EXERCISE: From the line with "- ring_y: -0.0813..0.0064" through the line with "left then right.", inclusive, return each line of the data below exactly and leave the rest out.

INPUT MATERIAL:
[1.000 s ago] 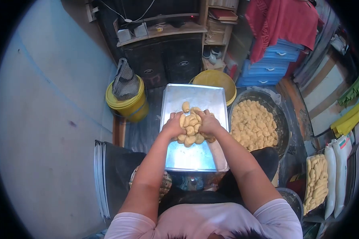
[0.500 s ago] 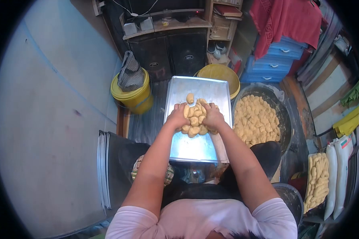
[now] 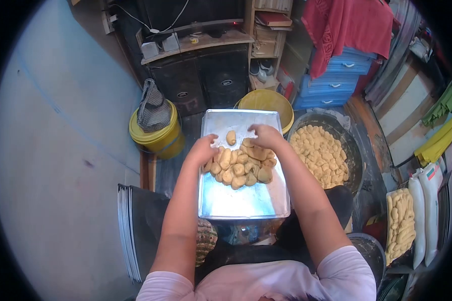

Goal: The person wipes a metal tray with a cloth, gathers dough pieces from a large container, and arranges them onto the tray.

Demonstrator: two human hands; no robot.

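Observation:
A shiny metal tray (image 3: 243,203) rests at my lap, with a loose heap of tan dough pieces (image 3: 238,168) across its middle. One separate dough piece (image 3: 231,137) lies beyond the heap, towards the tray's far edge. At the heap's left edge is my left hand (image 3: 204,149), its fingers apart and holding nothing. My right hand (image 3: 267,137) hovers by the far right side of the heap, fingers curved and spread. Whether its fingertips touch the dough is hard to make out.
On the floor to the right stands a large dark basin (image 3: 356,160) full of dough pieces. Beside it, another tray of dough rolls (image 3: 400,226) leans near white sacks (image 3: 423,215). Yellow buckets (image 3: 160,138) stand behind, and stacked dark trays (image 3: 140,220) are at left.
Both hands have come off the sides of the heap and opened, moving towards its far edge. The dough pieces now lie spread wider and flatter. The whole view has shifted slightly.

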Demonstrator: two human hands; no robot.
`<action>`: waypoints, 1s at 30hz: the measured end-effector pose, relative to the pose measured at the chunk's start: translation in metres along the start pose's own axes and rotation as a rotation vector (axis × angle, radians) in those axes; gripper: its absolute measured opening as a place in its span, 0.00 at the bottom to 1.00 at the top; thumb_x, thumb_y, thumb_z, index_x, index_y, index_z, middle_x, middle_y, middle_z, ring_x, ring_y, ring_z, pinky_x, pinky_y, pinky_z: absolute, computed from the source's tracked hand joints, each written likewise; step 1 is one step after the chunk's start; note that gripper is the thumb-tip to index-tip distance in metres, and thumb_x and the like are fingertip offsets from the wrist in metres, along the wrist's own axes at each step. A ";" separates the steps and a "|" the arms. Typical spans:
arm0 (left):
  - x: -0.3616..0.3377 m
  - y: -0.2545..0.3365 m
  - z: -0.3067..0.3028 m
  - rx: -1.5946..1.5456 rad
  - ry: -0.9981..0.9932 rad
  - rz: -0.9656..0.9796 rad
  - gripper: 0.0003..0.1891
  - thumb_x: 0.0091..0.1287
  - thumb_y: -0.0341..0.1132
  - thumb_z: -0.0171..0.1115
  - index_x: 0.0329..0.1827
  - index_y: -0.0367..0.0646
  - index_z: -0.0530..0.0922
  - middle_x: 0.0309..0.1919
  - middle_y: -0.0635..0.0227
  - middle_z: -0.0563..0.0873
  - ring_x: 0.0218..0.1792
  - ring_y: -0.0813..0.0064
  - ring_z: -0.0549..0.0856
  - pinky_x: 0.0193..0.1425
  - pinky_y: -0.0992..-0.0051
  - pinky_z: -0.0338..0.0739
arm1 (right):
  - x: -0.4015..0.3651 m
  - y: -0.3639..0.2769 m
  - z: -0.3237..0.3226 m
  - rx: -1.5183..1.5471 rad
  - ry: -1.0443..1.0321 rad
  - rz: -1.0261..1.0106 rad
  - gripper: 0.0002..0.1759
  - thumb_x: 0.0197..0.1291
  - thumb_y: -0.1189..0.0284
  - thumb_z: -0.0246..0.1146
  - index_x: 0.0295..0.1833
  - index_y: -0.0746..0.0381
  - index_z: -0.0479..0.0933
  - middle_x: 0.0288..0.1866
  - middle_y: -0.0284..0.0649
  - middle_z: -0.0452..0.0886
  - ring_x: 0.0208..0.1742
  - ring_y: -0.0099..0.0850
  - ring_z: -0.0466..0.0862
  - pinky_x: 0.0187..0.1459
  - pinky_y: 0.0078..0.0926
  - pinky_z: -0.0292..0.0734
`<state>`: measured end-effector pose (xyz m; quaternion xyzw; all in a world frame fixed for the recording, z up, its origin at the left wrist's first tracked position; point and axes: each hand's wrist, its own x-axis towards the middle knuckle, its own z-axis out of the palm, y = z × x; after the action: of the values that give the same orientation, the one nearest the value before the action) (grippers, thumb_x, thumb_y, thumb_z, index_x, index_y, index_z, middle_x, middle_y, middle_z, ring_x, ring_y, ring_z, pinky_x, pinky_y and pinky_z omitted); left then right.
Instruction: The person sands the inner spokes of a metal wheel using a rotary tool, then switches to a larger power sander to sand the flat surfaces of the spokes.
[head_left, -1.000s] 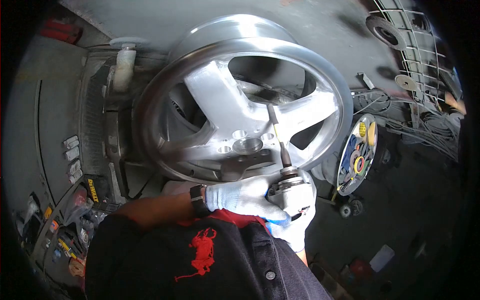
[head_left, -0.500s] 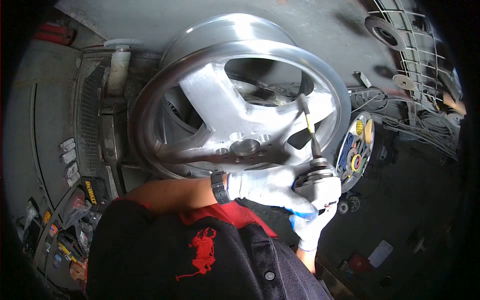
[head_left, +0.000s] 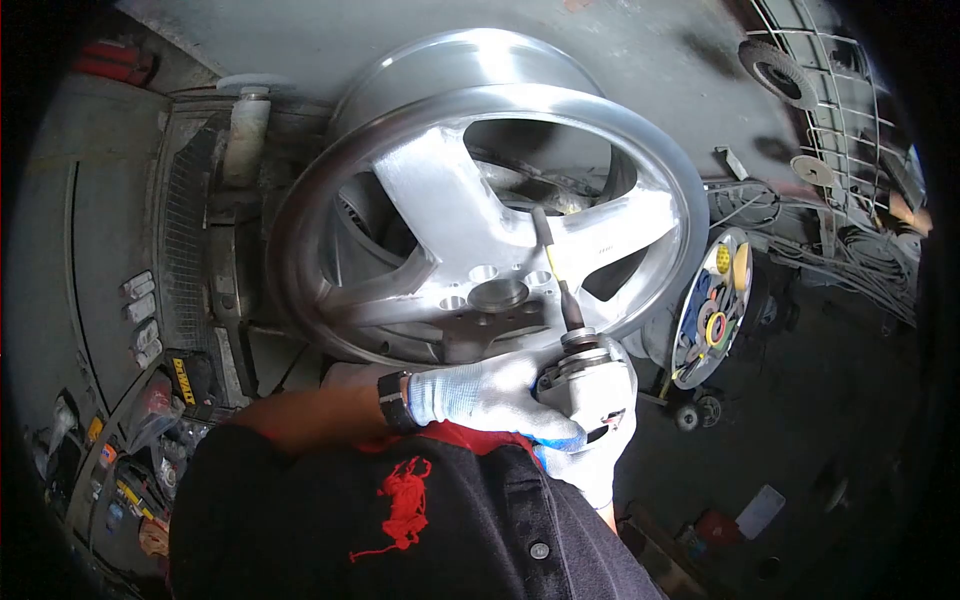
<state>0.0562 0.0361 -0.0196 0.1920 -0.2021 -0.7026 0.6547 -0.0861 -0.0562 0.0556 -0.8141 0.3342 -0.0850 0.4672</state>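
A large silver alloy wheel (head_left: pixel 430 190) with broad spokes stands tilted in front of me. My left hand (head_left: pixel 490 395), in a white and blue glove with a black watch at the wrist, is closed around the head of a power tool (head_left: pixel 585 380). Behind and below it, my right hand (head_left: pixel 600 460), gloved too, wraps the tool's body; part of its fingers is hidden. From the tool a long dark shaft (head_left: pixel 558 270) with a yellow band reaches over the wheel's face, its tip beside the inner end of a spoke near the hub.
Right of the wheel is a round tray (head_left: pixel 688 345) holding discs and small items. Cables (head_left: pixel 850 255) and a wire rack (head_left: pixel 830 80) are farther right. At the left stand a white cylinder (head_left: pixel 246 140), a DEWALT box (head_left: pixel 190 383) and assorted bottles and bags.
Both hands and the tool have moved left and slightly down. The shaft's tip has gone from the right-hand spoke toward the hub. The wheel appears shifted slightly right in view.
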 end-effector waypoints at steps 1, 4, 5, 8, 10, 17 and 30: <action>-0.003 0.003 0.000 0.020 0.007 -0.008 0.35 0.57 0.37 0.78 0.66 0.36 0.71 0.56 0.62 0.83 0.57 0.74 0.80 0.64 0.69 0.76 | 0.001 0.005 0.001 -0.044 0.008 -0.062 0.58 0.35 0.58 0.81 0.72 0.71 0.64 0.64 0.52 0.76 0.61 0.41 0.81 0.64 0.36 0.75; -0.007 0.007 0.003 -0.024 0.022 -0.045 0.35 0.58 0.36 0.77 0.66 0.36 0.70 0.56 0.62 0.82 0.57 0.74 0.80 0.65 0.68 0.76 | -0.007 0.006 0.006 0.136 0.051 0.065 0.59 0.33 0.58 0.82 0.72 0.71 0.64 0.64 0.52 0.76 0.61 0.40 0.81 0.65 0.36 0.75; -0.006 0.007 0.002 0.007 0.005 -0.026 0.35 0.58 0.36 0.77 0.66 0.36 0.70 0.55 0.63 0.82 0.57 0.74 0.80 0.64 0.69 0.76 | -0.007 0.006 0.006 0.135 0.054 0.067 0.59 0.33 0.58 0.82 0.72 0.71 0.64 0.64 0.52 0.76 0.61 0.40 0.81 0.65 0.36 0.75; -0.001 0.009 0.002 0.061 -0.031 -0.047 0.36 0.58 0.37 0.77 0.67 0.37 0.69 0.55 0.63 0.82 0.57 0.75 0.80 0.63 0.69 0.76 | -0.007 0.005 0.003 0.234 0.097 0.110 0.60 0.33 0.56 0.81 0.72 0.72 0.64 0.64 0.52 0.76 0.62 0.41 0.81 0.65 0.37 0.74; 0.005 0.010 0.002 0.085 -0.047 -0.087 0.36 0.58 0.37 0.78 0.67 0.37 0.69 0.55 0.63 0.82 0.56 0.75 0.80 0.63 0.70 0.77 | -0.006 0.005 -0.007 -0.012 0.076 0.092 0.60 0.33 0.54 0.81 0.72 0.72 0.64 0.64 0.52 0.76 0.63 0.41 0.80 0.65 0.38 0.74; 0.045 0.019 0.007 0.227 -0.129 0.098 0.35 0.60 0.35 0.76 0.68 0.38 0.68 0.51 0.65 0.84 0.51 0.76 0.81 0.58 0.72 0.79 | -0.008 0.017 -0.035 0.226 0.309 0.215 0.45 0.53 0.61 0.71 0.73 0.71 0.63 0.60 0.50 0.79 0.57 0.37 0.83 0.61 0.36 0.78; 0.030 0.005 0.009 0.085 -0.078 0.081 0.36 0.58 0.35 0.77 0.68 0.39 0.68 0.54 0.65 0.83 0.55 0.75 0.80 0.64 0.71 0.75 | -0.018 0.033 -0.026 0.273 0.216 0.333 0.50 0.45 0.58 0.76 0.71 0.70 0.67 0.63 0.51 0.79 0.61 0.38 0.82 0.65 0.37 0.74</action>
<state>0.0533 0.0067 -0.0095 0.1836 -0.2647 -0.6732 0.6656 -0.1264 -0.0746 0.0457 -0.6632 0.4974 -0.1375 0.5421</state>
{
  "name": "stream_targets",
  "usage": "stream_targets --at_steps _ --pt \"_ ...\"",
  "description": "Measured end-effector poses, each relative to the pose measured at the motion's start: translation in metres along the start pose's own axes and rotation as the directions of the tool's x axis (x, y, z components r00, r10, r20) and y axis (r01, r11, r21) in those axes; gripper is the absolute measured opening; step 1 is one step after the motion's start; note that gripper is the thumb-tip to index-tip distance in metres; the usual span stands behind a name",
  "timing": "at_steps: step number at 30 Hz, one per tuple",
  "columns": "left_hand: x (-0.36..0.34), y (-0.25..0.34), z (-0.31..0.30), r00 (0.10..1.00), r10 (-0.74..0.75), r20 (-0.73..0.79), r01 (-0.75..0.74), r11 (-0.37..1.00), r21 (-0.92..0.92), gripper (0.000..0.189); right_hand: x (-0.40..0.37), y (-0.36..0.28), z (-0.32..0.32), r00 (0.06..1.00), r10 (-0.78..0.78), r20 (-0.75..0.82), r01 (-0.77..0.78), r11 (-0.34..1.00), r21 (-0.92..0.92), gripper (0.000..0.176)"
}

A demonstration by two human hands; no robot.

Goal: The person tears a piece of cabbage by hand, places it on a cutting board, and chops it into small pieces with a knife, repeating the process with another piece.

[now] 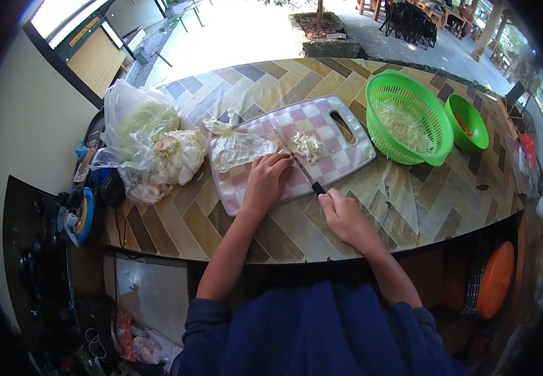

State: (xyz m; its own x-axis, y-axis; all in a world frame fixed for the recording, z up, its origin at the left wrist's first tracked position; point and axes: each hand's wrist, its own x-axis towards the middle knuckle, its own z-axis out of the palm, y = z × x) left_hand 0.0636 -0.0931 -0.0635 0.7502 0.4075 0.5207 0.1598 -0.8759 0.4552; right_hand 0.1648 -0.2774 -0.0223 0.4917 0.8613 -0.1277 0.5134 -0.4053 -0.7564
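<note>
A pink-and-white checked cutting board (246, 188) lies on the counter in front of me. My right hand (345, 216) is closed round the black handle of a knife (301, 165), whose blade points away to the upper left over the board. Just left of the blade, my left hand (269, 178) presses its bent fingers on pale cabbage leaves (241, 150). A small heap of shredded cabbage (307, 146) sits right of the blade. What exactly lies under my left fingertips is hidden.
A green colander (375, 128) with shredded cabbage stands right of the board, beside a green bowl (478, 136) holding orange shreds. To the left are a cabbage head (181, 156) and a clear plastic bag (118, 119) with pale green produce. The tile-patterned counter (202, 229) has a curved front edge.
</note>
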Motion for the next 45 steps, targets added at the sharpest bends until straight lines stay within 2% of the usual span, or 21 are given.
stream_targets --at_steps 5,11,14,20,32,35,38,41,44,45 --pt "0.000 0.002 0.000 1.000 -0.011 0.017 0.011 1.000 0.013 0.016 -0.009 -0.011 0.008 0.999 0.030 -0.037 -0.036 0.986 -0.164 0.033" --pt "0.000 -0.002 0.003 1.000 -0.008 0.011 0.008 1.000 -0.007 0.016 0.011 -0.017 0.016 1.000 0.030 -0.003 -0.030 0.966 -0.258 0.037" --pt "-0.002 -0.003 0.005 0.999 -0.036 -0.009 0.036 0.998 -0.053 0.015 0.029 -0.011 0.021 0.998 -0.022 -0.053 0.010 0.976 -0.219 0.038" --pt "-0.002 -0.005 0.005 1.000 -0.013 -0.027 0.011 0.998 -0.055 0.015 0.032 0.011 -0.001 0.999 -0.046 0.000 0.046 0.992 0.122 0.038" --pt "-0.001 -0.002 0.002 1.000 -0.019 -0.010 0.018 0.999 -0.039 0.013 0.004 -0.008 -0.001 0.999 -0.001 0.047 0.007 0.992 -0.126 0.036" --pt "-0.001 -0.001 0.001 1.000 -0.018 -0.007 0.018 1.000 -0.023 0.013 0.010 -0.008 0.010 1.000 -0.016 0.011 0.018 0.977 -0.213 0.034" --pt "-0.001 0.000 0.001 1.000 -0.028 0.005 0.028 0.999 -0.016 0.014 0.024 -0.011 0.022 0.999 -0.029 -0.045 0.019 0.975 -0.221 0.036" --pt "0.000 0.006 0.002 0.998 -0.064 -0.017 0.064 0.998 0.002 0.011 0.038 0.001 0.016 0.995 -0.088 -0.047 0.085 0.994 -0.069 0.037" --pt "0.000 0.007 0.005 0.998 -0.049 -0.043 0.051 0.998 0.030 0.012 0.035 0.007 0.002 0.999 -0.040 0.017 0.038 0.994 0.099 0.038" --pt "0.000 0.007 0.005 0.998 -0.041 -0.045 0.042 0.999 0.028 0.012 0.033 0.006 0.000 0.999 -0.035 0.015 0.033 0.995 0.098 0.038"
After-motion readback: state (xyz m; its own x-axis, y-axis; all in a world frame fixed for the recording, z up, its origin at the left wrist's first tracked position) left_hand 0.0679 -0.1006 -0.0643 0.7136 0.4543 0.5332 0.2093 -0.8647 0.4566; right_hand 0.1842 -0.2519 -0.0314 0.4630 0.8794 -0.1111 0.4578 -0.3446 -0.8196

EXPECTED ANSWER:
  - ring_y: -0.0813..0.0064
  - ring_z: -0.0549..0.0856
  - pinky_x: 0.0193..0.1425
  - pinky_y: -0.0992..-0.0051
  - pinky_z: -0.0338..0.0739
arm1 (right):
  - x: -0.4015..0.3651 m
  - y: -0.3639..0.2769 m
  - z: -0.3237..0.3226 m
  - rx: -1.5183..1.5471 rad
  - ry: -1.0443..1.0321 rad
  - rz: -1.0261..1.0106 rad
  - gripper: 0.0002..0.1759
  - thumb_x: 0.0197..0.1291
  - thumb_y: -0.1189..0.0284
  - thumb_z: -0.0246..0.1146
  - index_x: 0.0295..0.1833
  - index_y: -0.0746..0.0381
  - index_z: -0.0479..0.0933
  - middle_x: 0.0288..0.1866
  - middle_y: -0.0284..0.0649
  - middle_z: -0.0452..0.0886
  - ring_x: 0.0208..0.1742
  - ring_y: -0.0099..0.0850
  - ring_z: -0.0466..0.0862
  - pinky_x: 0.0187..0.1459
  - pinky_y: 0.0078..0.0926
  - pinky_z: -0.0292..0.0734
`<state>`: measured end-effector pose (xyz m; quaternion xyzw; all in a world frame fixed for the recording, z up, its origin at the left wrist's first tracked position; point and axes: each hand's wrist, its own x-axis towards the middle knuckle, its own z-axis out of the palm, y = z × x; after the action: of the values that give the same orientation, the one nearest the value before the action) (grippers, thumb_x, thumb_y, thumb_z, index_x, index_y, index_z, middle_x, middle_y, middle_z, ring_x, ring_y, ring_z, pinky_x, pinky_y and pinky_z omitted); left then right.

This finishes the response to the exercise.